I thought you might want to maybe mention the version in the README? Totally up to you, I just thought I'd mention it here in case anyone would find it useful.

moll commented 2 years ago

Hey,

Nice to meet you. Thanks for sharing you code and changes to Mitm.js! I'll go over the pages you linked to (and comments in https://www.twitch.tv/videos/1225179586) and see what you've written.

Rewriting Nock? Have you considered the idea of depending on Mitm.js directly for intercepting instead of creating a new thing? I think I saw you think of that, too, somewhere. Anything in Mitm.js that's making it functionally hard, apart from coding style preferences?

Briefly skimmed the beginning of https://www.twitch.tv/videos/1225179586. I'm glad you like the approach of Mitm.js. I'm quite proud of the backward compatibility, too. I actually do have older Node.js versions in production and find it very helpful to have one dependency less to worry that may be left behind. Not to mention when someone's migrating an older project with poorer test coverage to newer Node.js — they can just install the latest mitm, write tests, upgrade Node.js versions step by step without having to upgrade Mitm.js and retest. I think that's far better than having to upgrade dependencies in lock-step with Node.js versions.

Saw you remove Underscore.js — that's a good idea. I should do the same. No need for an external dependency for only a couple of functions.

Too bad about Travis CI, yeah. I hit a "migrate all projects" button on their site a while ago, but as far as it seems, it's gone. I did give GitHub Actions a try in https://github.com/moll/node-heaven-sqlite and was pleasantly surprised, so I should migrate Mitm.js's tests over, too.

As for newer JavaScript features, I'm generally not a fan. I think they make the language worse, obfuscating the simplicity of prototypical inheritance (class) or just misleading (const variables not being immutable). The import statement though seems fine, but apart from enabling a little more static analysis, not worth leaving behind users in my view.

Thanks and cheers

moll commented 2 years ago

If you want to have a more real-time chat, we can also do a [video]call.

gr2m commented 2 years ago

Rewriting Nock? Have you considered the idea of depending on Mitm.js directly for intercepting instead of creating a new thing

Definitely not rewriting Nock, it's a refactoring. I wish it was as simple as just dropping in Mitm.js and be done with it, but what I need to do first is to isolate the intercept logic from the rest of Nock's features, such as the Mocking API and the recorder. It's all very intertwined. That is the hard part of the refactor.

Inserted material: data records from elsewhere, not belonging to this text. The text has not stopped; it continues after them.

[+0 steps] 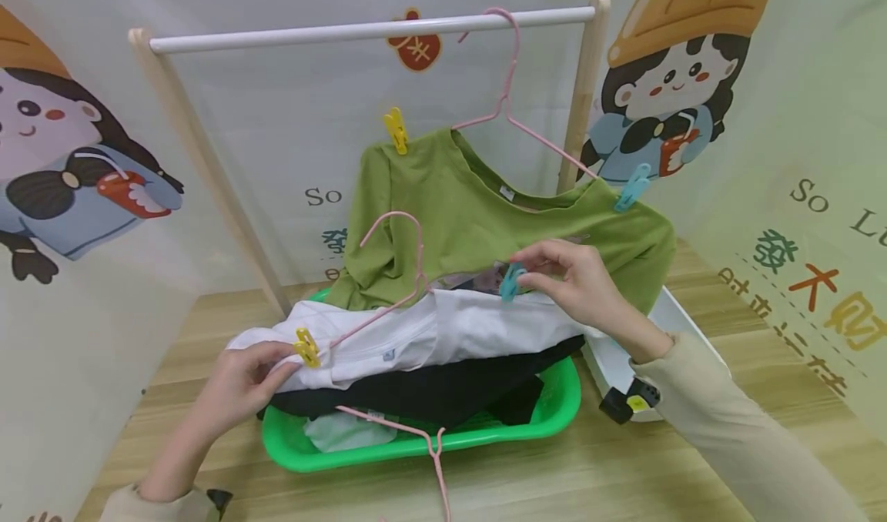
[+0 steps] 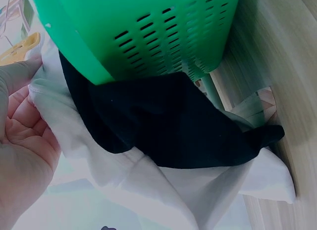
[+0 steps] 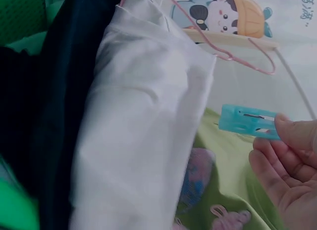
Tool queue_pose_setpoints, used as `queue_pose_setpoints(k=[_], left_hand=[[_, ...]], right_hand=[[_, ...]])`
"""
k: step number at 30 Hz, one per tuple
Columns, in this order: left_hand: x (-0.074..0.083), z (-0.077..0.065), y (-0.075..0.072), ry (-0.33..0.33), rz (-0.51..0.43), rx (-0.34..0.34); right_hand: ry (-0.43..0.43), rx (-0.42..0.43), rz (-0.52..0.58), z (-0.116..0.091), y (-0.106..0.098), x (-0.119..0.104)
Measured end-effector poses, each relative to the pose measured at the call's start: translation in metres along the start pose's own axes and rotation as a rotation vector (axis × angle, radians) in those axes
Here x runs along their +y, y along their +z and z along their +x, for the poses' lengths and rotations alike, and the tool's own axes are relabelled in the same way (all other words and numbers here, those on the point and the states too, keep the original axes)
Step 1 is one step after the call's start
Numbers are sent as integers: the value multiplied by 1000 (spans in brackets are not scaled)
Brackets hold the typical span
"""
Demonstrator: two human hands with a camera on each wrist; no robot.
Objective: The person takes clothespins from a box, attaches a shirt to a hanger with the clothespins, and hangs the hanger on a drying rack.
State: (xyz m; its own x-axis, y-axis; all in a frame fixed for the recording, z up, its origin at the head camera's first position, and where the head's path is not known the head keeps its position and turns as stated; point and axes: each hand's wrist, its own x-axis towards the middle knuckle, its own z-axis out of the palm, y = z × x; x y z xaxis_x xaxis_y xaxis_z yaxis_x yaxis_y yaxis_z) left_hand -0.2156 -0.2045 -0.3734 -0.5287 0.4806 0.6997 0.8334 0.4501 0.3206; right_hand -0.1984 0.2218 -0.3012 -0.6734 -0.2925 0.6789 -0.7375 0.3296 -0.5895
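Note:
A white shirt (image 1: 478, 326) with a pink hanger (image 1: 420, 249) in its neck lies over the green basket. My left hand (image 1: 242, 379) pinches its left shoulder beside a yellow clothespin (image 1: 307, 348), which is clipped there. In the left wrist view the white cloth (image 2: 94, 146) hangs past that hand. My right hand (image 1: 578, 283) pinches a blue clothespin (image 1: 511, 282) just above the shirt's right part. In the right wrist view the blue clothespin (image 3: 247, 122) stands apart from the white cloth, between thumb and fingers.
Behind, a green shirt (image 1: 443, 206) hangs by a pink hanger (image 1: 513, 68) on a rack's white bar (image 1: 291, 38), with a yellow and a blue clothespin on its shoulders. Black cloth (image 1: 430, 391) and another pink hanger (image 1: 436, 445) lie on the green basket (image 1: 312, 460). A white tray (image 1: 686, 322) stands right.

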Motion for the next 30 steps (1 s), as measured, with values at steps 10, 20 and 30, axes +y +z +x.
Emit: queue_pose_setpoints(k=[10,20,30], left_hand=[[1,-2,1,-8,-14,9],[0,-4,1,-13,-25,14],[1,-3,-2,-20,-12,2]], right_hand=[[95,-17,74,17,15,1],[125,-69,84,26,20,-3],[174,-94,81,28,22,-4]])
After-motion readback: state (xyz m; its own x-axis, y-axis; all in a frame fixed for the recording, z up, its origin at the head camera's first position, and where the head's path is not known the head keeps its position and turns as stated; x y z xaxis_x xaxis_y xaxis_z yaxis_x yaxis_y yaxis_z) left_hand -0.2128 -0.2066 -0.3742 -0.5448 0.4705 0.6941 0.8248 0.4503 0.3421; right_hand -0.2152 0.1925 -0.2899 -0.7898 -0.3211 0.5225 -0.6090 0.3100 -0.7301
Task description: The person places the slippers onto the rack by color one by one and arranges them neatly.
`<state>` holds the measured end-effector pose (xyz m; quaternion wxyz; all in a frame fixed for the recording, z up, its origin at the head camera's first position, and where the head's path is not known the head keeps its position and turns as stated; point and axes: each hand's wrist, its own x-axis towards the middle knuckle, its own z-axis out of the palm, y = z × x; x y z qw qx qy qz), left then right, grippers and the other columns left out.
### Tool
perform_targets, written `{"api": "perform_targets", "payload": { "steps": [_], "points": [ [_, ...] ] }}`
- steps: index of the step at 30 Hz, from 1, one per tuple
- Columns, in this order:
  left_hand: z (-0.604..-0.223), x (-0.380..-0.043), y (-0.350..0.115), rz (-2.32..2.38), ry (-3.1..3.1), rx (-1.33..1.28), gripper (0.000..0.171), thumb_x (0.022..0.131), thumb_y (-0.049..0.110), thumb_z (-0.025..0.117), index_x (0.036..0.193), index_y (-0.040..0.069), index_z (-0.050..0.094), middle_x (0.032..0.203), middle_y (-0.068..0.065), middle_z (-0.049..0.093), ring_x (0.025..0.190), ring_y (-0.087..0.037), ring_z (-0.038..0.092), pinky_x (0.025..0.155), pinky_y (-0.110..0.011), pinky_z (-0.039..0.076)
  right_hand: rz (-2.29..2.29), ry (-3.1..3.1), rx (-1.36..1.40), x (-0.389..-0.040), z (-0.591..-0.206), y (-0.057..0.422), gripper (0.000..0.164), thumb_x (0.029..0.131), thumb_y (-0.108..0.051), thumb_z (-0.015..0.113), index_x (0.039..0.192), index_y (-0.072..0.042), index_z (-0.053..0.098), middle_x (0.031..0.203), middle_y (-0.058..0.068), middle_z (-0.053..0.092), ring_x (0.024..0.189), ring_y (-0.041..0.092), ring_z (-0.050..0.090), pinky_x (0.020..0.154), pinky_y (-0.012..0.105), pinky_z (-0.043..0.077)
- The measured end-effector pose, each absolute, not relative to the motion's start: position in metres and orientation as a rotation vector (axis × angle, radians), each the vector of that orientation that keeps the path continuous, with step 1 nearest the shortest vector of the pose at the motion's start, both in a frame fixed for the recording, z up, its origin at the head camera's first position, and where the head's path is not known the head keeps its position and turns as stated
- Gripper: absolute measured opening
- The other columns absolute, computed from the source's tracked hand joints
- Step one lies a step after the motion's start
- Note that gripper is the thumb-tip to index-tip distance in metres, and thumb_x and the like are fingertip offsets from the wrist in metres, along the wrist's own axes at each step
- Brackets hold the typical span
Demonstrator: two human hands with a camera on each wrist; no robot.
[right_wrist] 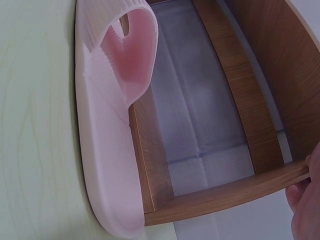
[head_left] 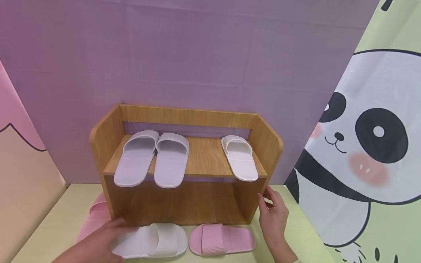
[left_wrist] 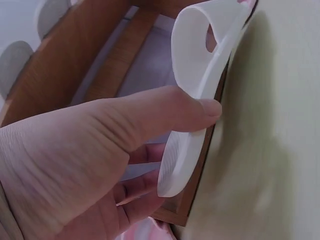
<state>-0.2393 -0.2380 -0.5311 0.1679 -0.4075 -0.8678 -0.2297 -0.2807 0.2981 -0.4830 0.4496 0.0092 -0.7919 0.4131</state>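
My left hand [head_left: 104,240] pinches the heel end of a white slipper [head_left: 166,241] in front of the wooden shoe rack [head_left: 187,114]. In the left wrist view, the thumb lies on one side of the sole and fingers are on the other; the slipper is tilted on its edge. My right hand [head_left: 274,216] grips the front edge of the rack's right side panel [head_left: 268,148], below the upper shelf. Nearby lies a pink slipper [head_left: 235,239], strap toward the white one.
Two pale lilac slippers [head_left: 135,164] stand on the upper shelf's left part, and a single white slipper [head_left: 241,164] on its right. Pink footwear [head_left: 93,221] lies left of the rack. A purple backdrop [head_left: 187,51] is behind, a panda-print sheet [head_left: 365,146] at right.
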Motion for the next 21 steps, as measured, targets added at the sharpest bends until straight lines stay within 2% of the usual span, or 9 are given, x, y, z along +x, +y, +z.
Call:
{"api": "perform_targets", "payload": {
  "steps": [10, 17, 21],
  "points": [
    [-0.516, -0.23, -0.221, -0.663, -2.455, -1.068, 0.083, 0.061, 0.026, 0.105, 0.138, 0.019, 0.075, 0.129, 0.01, 0.063, 0.111, -0.01, 0.06, 0.089, -0.027, 0.056, 1.027, -1.962, 0.02, -0.28, -0.482, 0.298, 0.038, 0.097, 0.007, 0.08, 0.132, -0.006, 0.078, 0.109, 0.009, 0.077, 0.097, -0.008, 0.065, 0.078, 0.004, 0.053],
    [-0.508, -0.232, -0.204, -0.682, -2.4, -1.042, 0.087, 0.059, 0.02, 0.103, 0.14, 0.027, 0.072, 0.13, 0.017, 0.063, 0.115, -0.006, 0.057, 0.097, -0.01, 0.042, 1.03, -1.978, 0.002, -0.28, -0.482, 0.297, 0.038, 0.097, 0.006, 0.08, 0.134, -0.006, 0.077, 0.111, 0.009, 0.077, 0.098, -0.01, 0.064, 0.079, 0.003, 0.052],
    [-0.504, -0.232, -0.196, -0.68, -2.364, -1.052, 0.089, 0.058, 0.02, 0.104, 0.141, 0.024, 0.072, 0.132, 0.016, 0.062, 0.117, -0.007, 0.058, 0.102, -0.006, 0.038, 1.034, -1.971, 0.004, -0.28, -0.481, 0.297, 0.038, 0.097, 0.006, 0.081, 0.133, -0.005, 0.078, 0.11, 0.009, 0.077, 0.097, -0.009, 0.064, 0.078, 0.003, 0.052]
  ]
}}
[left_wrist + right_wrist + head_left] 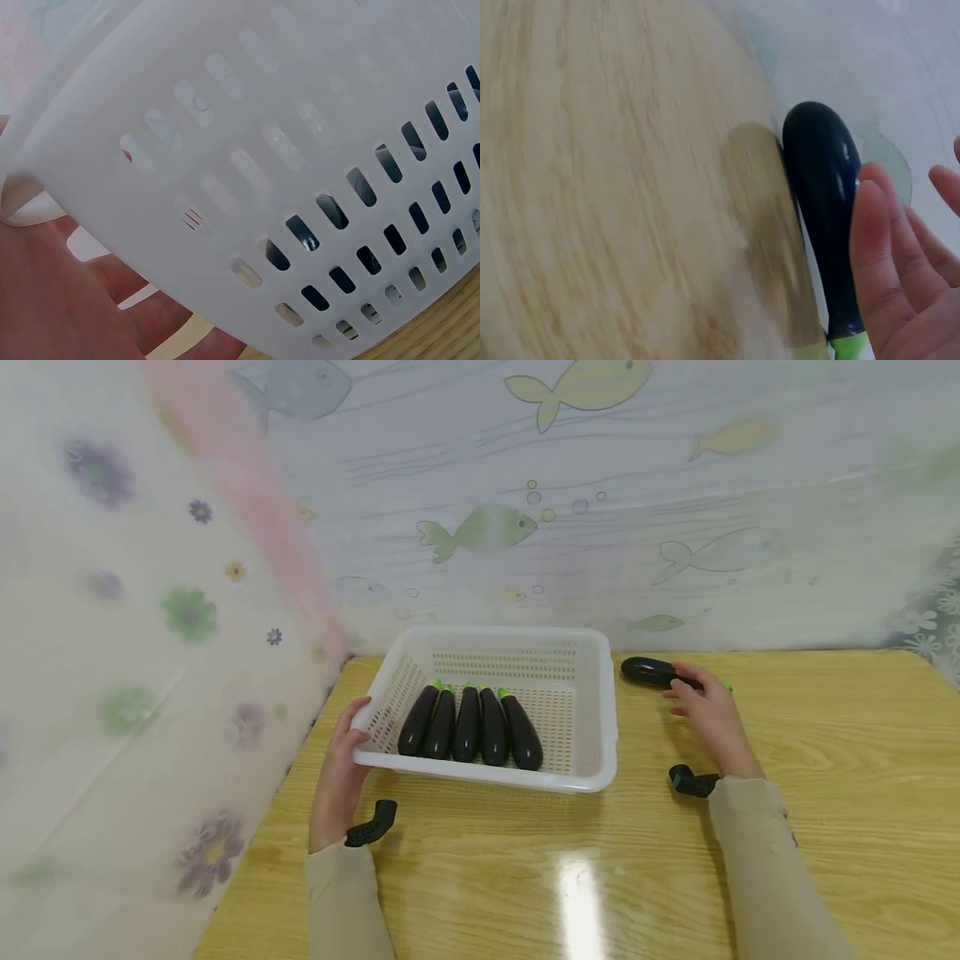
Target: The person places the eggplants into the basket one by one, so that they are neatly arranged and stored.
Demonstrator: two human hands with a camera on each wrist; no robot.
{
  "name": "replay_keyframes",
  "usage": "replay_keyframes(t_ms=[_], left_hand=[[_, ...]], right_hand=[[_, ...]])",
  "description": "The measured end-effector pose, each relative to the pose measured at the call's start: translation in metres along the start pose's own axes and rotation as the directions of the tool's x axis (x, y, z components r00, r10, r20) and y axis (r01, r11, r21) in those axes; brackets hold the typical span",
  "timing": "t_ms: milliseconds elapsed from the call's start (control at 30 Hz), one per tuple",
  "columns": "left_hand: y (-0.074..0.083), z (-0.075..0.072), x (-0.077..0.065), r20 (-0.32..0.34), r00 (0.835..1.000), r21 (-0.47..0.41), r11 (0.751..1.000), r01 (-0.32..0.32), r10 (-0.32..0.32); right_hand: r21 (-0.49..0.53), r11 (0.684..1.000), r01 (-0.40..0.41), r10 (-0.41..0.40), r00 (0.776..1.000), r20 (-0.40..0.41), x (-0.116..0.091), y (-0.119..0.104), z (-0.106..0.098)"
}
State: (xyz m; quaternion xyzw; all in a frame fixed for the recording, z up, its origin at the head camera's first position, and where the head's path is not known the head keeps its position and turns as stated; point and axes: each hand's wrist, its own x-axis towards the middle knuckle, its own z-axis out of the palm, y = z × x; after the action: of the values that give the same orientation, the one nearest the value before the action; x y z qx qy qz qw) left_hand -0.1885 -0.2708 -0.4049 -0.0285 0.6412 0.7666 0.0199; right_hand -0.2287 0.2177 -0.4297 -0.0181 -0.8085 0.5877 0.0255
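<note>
A white plastic basket (pixel 592 760) with slotted walls stands on the wooden table. Several dark purple eggplants (pixel 467 727) with green stem ends lie side by side inside it. My left hand (pixel 347 768) grips the basket's left rim near the front corner; in the left wrist view, the slotted wall (pixel 225 180) hides part of the fingers. To the right of the basket, a single eggplant (pixel 647 671) lies near the table's back edge. My right hand (pixel 708 710) is over its stem half. In the right wrist view, loosely extended fingers (pixel 874 247) lie alongside that eggplant; contact is hard to tell.
The wooden table (pixel 495 868) reaches back to a fish-patterned sheet (pixel 480 585). At the left hangs a flower-patterned sheet (pixel 172 693). A black wrist device (pixel 371 827) is on the left wrist, another black wrist device (pixel 692 782) on the right.
</note>
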Motion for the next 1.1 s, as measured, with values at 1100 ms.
replay_keyframes(t_ms=[1100], left_hand=[[-0.001, 0.001, 0.001, -0.009, 1.0, 0.019, 1.0, 0.002, -0.002]], right_hand=[[-0.267, 0.961, -0.071, 0.106, 0.987, 0.118, 0.004, 0.007, -0.016]])
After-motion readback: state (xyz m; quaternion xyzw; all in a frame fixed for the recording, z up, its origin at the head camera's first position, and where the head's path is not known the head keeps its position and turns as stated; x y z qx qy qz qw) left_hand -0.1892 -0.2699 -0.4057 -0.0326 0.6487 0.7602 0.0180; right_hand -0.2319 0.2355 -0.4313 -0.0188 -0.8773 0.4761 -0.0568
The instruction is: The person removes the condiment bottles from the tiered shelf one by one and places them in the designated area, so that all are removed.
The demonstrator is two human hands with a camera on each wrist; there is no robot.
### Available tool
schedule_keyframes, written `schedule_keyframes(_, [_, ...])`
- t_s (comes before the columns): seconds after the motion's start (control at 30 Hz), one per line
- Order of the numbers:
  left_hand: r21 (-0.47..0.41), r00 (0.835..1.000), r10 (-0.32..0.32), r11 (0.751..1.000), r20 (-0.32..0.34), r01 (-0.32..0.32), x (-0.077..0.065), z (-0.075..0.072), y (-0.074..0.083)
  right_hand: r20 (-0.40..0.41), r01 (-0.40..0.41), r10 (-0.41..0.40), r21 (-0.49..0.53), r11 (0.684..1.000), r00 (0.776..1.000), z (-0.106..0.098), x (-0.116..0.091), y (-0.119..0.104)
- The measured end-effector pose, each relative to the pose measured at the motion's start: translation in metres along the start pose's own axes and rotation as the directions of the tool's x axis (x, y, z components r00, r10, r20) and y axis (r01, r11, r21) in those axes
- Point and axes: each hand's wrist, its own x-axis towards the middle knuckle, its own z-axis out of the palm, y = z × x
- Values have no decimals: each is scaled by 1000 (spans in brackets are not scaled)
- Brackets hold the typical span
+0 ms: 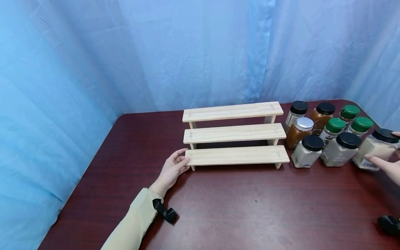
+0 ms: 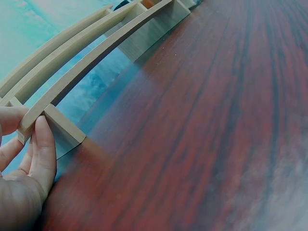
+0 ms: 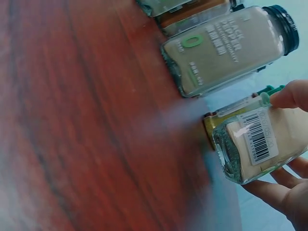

I'll definitely explore if we can use Mitm.js as Nock's low-level intercept module for Node. In the end we will probably end up with a combination of today's Mitm.js and what Nock does, in order to support all of Nock's use cases.

I will need some more time until I finish the refactoring to isolate the intercept logic, once that is done I'll try to replace the isolated module with Mitm.js and see what breaks, and if it can be fixed within Mitm.js while continuing to work the way it works today.

Anything in Mitm.js that's making it functionally hard, apart from coding style preferences?

One change I'd suggest is to turn Mitm.js into a Singleton API. Given the way it works, I don't think it makes sense to create instances, it suggests that they could work without interfering with each other. For example consider this

const mitm1 = new Mitm()
const mitm2 = new Mitm()

mitm1.enable()
mitm2.enable()

// do some things

mitm1.disable()

// this will never be called
mitm2.on("request", handle)

Instead I'd suggest to change the API to a Singleton API like this

Mitm.enable()
Mitm.disable()

I think it better reflects how Mitm.js works. What do you think?

As for newer JavaScript features, I'm generally not a fan. I think they make the language worse, obfuscating the simplicity of prototypical inheritance (class) or just misleading (const variables not being immutable). The import statement though seems fine, but apart from enabling a little more static analysis, not worth leaving behind users in my view.

I hear you, and I agree. The reason I did use the new language features is because that's where the ecosystem is going, and I cannot afford to go against it, not for a big independent Open Source project such as Nock, not if we want to onboard and retain more maintainers in the future and keep the overhead low.

As I said I think today's Mitm.js is fantastic as it is, it's worth to keep it the way it works, exactly for the use case you mentioned. For Nock, it's not sustainable to support older Node versions, so we might as well take advantage of that.

I could well imagine that we will end up with a low-level intercept module that is very similar to Mitm.js, so people can switch back and forth, but ours will be a native ES Module and only support currently maintained Node versions.

If you want to have a more real-time chat, we can also do a [video]call.

Thanks for offering, that'd be great!

Give me two more weeks to finish my current refactoring of Nock, I'll have more insights and feedback by then. I'm sure there are some use cases that work in nock and don't in Mitm.js, and I'd like to help you to land support for them, to increase compatibility between the two projects.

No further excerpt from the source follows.